[WORK TO BE COMPLETED] Everything in the records below from the line containing "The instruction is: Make" through the line containing "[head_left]" is to be reproduced exactly, those two lines included; no picture is to be copied.

[GIVEN DATA]
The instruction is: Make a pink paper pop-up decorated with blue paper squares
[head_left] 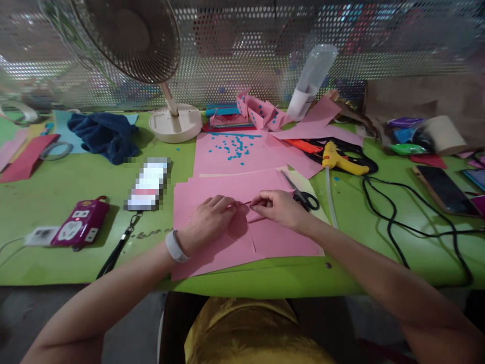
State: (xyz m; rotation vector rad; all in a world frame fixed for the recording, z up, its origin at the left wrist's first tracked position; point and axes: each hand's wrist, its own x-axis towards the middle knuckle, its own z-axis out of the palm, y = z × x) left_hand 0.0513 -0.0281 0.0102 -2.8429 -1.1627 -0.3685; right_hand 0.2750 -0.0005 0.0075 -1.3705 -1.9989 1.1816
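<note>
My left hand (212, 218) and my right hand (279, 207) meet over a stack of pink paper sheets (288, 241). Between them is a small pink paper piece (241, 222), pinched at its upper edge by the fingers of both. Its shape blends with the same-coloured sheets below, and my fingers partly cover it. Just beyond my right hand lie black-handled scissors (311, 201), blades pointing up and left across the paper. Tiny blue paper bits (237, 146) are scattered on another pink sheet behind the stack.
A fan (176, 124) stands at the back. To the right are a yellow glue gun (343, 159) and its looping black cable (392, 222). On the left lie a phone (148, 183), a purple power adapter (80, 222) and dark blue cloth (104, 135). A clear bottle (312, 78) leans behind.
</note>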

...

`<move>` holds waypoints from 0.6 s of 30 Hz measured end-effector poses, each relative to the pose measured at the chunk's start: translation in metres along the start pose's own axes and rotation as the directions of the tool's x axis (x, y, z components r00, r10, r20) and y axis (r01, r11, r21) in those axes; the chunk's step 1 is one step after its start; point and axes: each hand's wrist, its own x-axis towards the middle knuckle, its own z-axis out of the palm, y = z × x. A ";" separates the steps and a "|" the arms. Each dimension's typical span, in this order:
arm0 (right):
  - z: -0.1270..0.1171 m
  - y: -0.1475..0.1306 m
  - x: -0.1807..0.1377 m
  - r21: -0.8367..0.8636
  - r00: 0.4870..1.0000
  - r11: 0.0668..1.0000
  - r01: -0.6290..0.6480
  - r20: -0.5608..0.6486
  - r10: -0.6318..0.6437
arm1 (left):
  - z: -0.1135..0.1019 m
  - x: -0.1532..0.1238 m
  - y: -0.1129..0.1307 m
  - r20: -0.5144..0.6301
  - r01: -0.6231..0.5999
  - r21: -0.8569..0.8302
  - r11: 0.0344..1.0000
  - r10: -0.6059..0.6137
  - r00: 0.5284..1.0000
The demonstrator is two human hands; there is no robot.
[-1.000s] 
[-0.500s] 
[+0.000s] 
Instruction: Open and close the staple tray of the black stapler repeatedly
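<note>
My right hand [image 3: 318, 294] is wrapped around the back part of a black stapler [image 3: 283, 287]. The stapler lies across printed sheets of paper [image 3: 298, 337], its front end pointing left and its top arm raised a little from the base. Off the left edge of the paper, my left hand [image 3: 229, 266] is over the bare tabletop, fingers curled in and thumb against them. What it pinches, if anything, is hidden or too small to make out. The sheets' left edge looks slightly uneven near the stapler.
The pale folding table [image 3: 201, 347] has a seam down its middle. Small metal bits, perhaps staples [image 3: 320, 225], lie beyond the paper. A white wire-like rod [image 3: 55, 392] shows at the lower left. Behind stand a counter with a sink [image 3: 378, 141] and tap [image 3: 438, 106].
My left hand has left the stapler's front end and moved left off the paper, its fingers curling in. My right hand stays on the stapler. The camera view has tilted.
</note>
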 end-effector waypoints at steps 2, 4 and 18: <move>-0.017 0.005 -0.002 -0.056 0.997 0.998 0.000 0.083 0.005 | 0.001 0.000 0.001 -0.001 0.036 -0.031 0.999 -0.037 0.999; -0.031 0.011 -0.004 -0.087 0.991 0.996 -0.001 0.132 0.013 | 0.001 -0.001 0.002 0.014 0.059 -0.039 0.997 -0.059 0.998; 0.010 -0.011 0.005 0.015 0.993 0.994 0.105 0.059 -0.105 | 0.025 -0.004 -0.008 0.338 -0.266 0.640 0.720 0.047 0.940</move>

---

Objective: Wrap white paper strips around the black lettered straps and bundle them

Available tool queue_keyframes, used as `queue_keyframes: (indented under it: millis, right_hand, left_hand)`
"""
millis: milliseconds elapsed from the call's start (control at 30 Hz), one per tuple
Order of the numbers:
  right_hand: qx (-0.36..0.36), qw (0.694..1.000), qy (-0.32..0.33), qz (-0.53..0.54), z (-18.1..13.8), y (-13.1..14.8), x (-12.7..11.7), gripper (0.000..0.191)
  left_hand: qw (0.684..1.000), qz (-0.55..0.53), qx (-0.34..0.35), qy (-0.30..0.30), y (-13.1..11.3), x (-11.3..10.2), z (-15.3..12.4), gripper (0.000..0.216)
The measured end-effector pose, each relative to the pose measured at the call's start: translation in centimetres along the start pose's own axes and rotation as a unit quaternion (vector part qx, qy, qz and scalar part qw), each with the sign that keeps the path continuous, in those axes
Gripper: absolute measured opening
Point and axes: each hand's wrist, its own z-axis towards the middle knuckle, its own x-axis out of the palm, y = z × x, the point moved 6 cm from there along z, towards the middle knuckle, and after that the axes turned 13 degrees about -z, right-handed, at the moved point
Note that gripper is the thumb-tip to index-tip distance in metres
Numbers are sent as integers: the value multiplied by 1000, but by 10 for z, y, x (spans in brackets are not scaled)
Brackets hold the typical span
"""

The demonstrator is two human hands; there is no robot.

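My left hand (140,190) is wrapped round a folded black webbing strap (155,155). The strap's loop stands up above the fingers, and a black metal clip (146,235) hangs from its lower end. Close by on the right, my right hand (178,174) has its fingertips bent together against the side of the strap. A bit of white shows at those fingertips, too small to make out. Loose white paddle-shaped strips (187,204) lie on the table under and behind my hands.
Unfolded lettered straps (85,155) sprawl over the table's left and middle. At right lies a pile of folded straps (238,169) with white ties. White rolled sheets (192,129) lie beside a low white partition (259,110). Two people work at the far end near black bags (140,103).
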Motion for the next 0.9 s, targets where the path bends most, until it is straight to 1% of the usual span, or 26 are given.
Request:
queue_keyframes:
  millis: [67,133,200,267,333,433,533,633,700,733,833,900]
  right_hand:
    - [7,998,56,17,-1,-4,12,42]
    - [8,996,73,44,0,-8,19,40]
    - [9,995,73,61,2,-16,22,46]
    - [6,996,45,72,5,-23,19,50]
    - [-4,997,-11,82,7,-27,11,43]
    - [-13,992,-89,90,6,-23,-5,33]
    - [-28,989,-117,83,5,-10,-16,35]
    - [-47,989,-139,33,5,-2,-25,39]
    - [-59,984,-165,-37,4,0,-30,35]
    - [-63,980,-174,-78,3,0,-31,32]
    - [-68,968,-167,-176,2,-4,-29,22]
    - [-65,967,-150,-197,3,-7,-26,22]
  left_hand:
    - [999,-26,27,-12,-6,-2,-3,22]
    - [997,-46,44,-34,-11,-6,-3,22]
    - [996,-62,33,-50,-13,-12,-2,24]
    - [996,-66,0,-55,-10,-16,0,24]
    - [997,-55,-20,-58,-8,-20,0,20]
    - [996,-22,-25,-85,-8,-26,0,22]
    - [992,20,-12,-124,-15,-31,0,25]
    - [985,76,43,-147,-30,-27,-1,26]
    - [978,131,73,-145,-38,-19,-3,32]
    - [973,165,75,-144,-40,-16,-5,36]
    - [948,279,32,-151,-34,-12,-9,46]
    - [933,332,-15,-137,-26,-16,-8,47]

[WRITTEN ANSWER]
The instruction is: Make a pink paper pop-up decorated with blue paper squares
[head_left] 

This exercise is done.